22 July: Norwegian Air, by David Bax
With his previous depictions of real life trauma, terror and violence (Bloody Sunday, United 93, Captain Phillips), director Paul Greengrass has maintained a just-the-facts, nearly real time approach to the depiction of the events themselves, managing to be respectful of both the dead and the survivors while also avoiding overdramatic grandeur. In his new film, 22 July, which concerns the two attacks carried out by one man in Norway on July 22, 2011 that left 77 people dead, he switches things up. Taking a page, perhaps, from Saving Private Ryan, he treats the actual events as a lengthy and harrowing prologue and then spends the rest of the time on the aftermath. Frankly, he should have stuck to his old formula.
Using an entirely Norwegian cast despite the film being in English, 22 July‘s two main narrative threads follow the killer himself, Anders Behring Breivik (Anders Danielsen Lie), as well Viljar Hanssen (Jonas Strand Gravli), a survivor of the attacks who was shot five times. Their lives intersect, obviously, at the beginning of the film and then again at the end, many months later, when Hanssen testifies at Breivik’s trial.

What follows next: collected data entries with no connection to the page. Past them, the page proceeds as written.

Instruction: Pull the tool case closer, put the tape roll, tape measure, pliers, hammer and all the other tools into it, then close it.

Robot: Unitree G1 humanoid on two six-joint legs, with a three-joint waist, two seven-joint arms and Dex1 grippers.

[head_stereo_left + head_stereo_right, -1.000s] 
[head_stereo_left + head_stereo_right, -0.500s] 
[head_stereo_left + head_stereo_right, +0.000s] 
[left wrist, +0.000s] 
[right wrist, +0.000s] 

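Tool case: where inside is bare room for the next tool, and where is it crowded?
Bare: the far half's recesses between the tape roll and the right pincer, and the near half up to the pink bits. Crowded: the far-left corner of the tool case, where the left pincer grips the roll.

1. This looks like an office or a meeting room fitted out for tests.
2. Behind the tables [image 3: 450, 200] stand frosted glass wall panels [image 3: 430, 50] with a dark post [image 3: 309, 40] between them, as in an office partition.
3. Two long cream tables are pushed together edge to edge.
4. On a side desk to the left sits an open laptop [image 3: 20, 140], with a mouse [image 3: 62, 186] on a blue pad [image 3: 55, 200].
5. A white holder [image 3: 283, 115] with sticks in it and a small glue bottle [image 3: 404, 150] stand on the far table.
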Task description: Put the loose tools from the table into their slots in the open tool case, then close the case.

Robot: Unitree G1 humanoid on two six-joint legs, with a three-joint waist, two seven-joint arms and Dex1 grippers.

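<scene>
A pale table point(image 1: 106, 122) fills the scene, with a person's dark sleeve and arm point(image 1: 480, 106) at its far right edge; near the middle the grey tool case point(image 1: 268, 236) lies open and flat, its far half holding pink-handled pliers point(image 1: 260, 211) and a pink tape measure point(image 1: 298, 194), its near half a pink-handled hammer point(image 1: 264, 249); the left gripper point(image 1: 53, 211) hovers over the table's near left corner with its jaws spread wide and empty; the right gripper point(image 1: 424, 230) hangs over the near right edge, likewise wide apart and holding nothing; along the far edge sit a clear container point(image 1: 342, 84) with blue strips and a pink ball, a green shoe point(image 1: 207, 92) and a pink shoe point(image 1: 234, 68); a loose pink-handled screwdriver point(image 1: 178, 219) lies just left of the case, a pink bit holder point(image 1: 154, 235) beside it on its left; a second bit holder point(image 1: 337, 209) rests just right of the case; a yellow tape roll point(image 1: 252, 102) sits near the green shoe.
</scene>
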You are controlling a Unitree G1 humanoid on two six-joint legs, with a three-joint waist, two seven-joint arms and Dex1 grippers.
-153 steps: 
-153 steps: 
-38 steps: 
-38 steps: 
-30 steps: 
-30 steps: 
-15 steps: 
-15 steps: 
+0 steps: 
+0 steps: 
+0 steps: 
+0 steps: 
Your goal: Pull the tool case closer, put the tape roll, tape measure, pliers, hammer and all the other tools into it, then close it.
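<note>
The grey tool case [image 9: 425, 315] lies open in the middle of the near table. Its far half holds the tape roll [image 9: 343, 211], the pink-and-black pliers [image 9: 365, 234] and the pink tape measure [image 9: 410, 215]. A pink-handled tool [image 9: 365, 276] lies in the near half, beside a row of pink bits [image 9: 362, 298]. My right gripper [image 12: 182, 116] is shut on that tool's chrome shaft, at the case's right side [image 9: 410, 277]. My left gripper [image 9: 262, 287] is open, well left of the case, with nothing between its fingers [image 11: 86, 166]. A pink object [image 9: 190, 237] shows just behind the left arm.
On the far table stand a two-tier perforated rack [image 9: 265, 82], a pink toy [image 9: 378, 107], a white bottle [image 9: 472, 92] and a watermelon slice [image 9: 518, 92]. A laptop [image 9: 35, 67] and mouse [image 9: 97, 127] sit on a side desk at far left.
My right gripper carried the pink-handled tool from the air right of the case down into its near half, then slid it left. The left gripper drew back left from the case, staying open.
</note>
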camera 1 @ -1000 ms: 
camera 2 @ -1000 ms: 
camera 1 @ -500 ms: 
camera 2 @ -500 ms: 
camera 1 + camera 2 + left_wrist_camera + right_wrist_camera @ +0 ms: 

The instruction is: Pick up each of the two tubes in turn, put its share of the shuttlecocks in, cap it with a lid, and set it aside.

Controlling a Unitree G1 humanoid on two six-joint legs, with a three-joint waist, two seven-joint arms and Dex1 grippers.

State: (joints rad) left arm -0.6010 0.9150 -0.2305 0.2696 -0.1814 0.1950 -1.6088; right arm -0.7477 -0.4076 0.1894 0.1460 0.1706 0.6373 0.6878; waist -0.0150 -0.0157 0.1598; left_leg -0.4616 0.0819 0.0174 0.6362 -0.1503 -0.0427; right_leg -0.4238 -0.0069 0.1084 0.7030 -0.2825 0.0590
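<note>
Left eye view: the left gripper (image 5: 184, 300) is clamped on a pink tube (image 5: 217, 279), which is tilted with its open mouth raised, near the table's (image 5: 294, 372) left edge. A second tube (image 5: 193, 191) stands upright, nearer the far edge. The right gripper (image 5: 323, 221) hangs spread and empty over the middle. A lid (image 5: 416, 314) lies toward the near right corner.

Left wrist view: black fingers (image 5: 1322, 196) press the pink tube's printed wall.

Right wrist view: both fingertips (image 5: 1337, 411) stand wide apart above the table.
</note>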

Even though 22 July moves chronologically far beyond its inciting incident, Greengrass’ visual style never quite lets up. The camera still stalks, interrogates and intrudes on the subjects, like a stubbornly vigilant bit of high-tech surveillance.
Greengrass’ notion of storytelling hasn’t changed much, either. Despite 22 July being their first collaboration, he and editor William Goldenberg establish a determined forward momentum that will be familiar to the director’s work. The resulting, grim matter of factness is helpful in depicting a massacre without sensationalizing it but does little to hide the cheap dramatics of Breivik’s trial or Hanssen’s physical rehabilitation.
It’s been tempting, perhaps, in the past to scoff at Greengrass’ fixation on tragedy porn. But 22 July feels like the first to really earn that derision. It’s not the depiction of the killings themselves that feel exploitative but that of what follows. That’s because, after the film’s first section, its true goals quickly become apparent. When Breivik, after his arrest, lists his demands as a “complete ban on immigration” and an end to “enforced multiculturalism,” Greengrass is boldly underlining the resurgence of white nationalism and the rise of the “alt-right” figures who espouse it. Breivik’s panic at the thought of an “Islamic Europe” is echoed in the way American far right groups quake in their boots at the imagined threat of a non-white horde decimating their nebulous “white culture.” And Breivik’s own, sweet mother tut-tutting about “The way the country’s going” and how “It’s not like it used to be” echoes the “Make American Great Again” xenophobia passed off as presentable small town values. Greengrass makes the connection to the United States plain when Breivik’s lawyer (Jon Øigarden) asks a leading alt-right figure, who is bragging about his movement’s spread, “How about America?” Make no mistake, this question is for the audience’s benefit, not his client’s. In fact, that’s increasingly true of 22 July as its runtime marches on; the film becomes little more than an opportunity to shake our heads in disapproval of Nazis. Those of us who are liberal can get the same self-satisfaction from checking our Twitter feeds.
It would be demeaning and insulting to call 22 July a “feel-good” movie but it’s just as distasteful, in its own way, for Greengrass to sidestep so much real pain in favor of political and emotional grandstanding. He almost completely avoids depicting those whose family members were actually killed by Breivik, the only exception being a girl (Seda Witt) whose sister was killed. Even she, though, is little more than a cheerleader for Hanssen’s recovery. Greengrass’ other films in this tradition are interested in how human beings react in the face of unimaginable horror. 22 July is only interested in itself and all of its verite draping can’t obscure its underlying, speechifying hokum.
What a remarkably glib and monumentally cynical reading of this film.